◆ **EXERCISE INSTRUCTIONS**:
The response must hold only the lines from the line containing "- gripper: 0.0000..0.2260" through the end of the listing, exactly as written.

◆ **RECORD EXTRACTS**:

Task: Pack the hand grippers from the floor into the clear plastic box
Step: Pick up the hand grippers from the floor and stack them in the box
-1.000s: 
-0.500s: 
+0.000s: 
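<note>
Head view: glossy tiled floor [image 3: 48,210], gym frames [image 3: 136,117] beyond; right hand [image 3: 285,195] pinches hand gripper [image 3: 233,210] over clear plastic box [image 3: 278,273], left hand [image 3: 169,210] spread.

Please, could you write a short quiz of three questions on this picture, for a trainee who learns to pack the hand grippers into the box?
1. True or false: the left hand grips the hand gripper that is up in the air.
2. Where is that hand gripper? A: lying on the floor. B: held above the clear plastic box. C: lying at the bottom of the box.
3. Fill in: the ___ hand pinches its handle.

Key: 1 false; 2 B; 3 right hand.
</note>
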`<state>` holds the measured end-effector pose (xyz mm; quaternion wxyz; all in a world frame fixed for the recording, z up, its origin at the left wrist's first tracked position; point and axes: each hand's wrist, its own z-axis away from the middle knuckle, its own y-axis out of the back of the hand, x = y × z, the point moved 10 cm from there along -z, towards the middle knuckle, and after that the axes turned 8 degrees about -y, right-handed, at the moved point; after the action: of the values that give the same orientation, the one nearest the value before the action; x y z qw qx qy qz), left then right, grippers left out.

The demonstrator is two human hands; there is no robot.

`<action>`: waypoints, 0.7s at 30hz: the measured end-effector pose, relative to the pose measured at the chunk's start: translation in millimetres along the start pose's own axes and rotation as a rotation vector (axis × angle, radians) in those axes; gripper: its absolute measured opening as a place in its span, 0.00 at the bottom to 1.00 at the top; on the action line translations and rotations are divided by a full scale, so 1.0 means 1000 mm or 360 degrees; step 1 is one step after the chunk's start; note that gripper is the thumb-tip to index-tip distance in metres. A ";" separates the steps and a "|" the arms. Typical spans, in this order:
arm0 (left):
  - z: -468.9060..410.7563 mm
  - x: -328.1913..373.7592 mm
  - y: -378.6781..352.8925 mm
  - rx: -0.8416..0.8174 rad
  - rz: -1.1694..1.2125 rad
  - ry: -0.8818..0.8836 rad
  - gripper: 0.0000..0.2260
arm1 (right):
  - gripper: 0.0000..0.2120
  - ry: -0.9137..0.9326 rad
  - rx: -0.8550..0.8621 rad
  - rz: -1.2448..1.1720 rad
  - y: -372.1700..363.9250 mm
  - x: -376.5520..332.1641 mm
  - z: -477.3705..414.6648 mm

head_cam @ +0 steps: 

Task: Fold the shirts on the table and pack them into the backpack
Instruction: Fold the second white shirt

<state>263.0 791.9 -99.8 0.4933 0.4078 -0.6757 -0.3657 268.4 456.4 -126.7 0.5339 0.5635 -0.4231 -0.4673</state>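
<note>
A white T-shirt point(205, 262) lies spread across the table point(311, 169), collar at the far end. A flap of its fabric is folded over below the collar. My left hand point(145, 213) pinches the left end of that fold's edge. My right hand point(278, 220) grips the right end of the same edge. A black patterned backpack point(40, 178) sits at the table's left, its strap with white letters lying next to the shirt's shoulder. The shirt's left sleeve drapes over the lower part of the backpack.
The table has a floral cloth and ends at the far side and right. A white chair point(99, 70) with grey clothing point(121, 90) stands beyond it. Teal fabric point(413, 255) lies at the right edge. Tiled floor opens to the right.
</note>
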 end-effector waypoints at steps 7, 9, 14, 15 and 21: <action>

◆ **ANSWER FOR THIS EXERCISE**:
  - gripper: 0.0000..0.2260
arm1 (right):
  - gripper: 0.0000..0.2120
  - ry: -0.9137..0.9326 rad
  - rx: -0.8550..0.8621 rad
  - rz: -1.2448..1.1720 rad
  - y: -372.1700..363.9250 mm
  - x: -376.5520..332.1641 mm
  - z: -477.3705..414.6648 mm

head_cam @ +0 steps: 

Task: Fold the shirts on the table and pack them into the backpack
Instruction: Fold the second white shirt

<state>263.0 791.9 -99.8 0.4933 0.4078 -0.6757 -0.3657 268.4 456.4 -126.7 0.5339 0.5635 -0.4231 -0.4673</state>
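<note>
A white T-shirt point(205, 262) lies spread across the table point(311, 169), collar at the far end. A flap of its fabric is folded over below the collar. My left hand point(145, 213) pinches the left end of that fold's edge. My right hand point(278, 220) grips the right end of the same edge. A black patterned backpack point(40, 178) sits at the table's left, its strap with white letters lying next to the shirt's shoulder. The shirt's left sleeve drapes over the lower part of the backpack.
The table has a floral cloth and ends at the far side and right. A white chair point(99, 70) with grey clothing point(121, 90) stands beyond it. Teal fabric point(413, 255) lies at the right edge. Tiled floor opens to the right.
</note>
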 end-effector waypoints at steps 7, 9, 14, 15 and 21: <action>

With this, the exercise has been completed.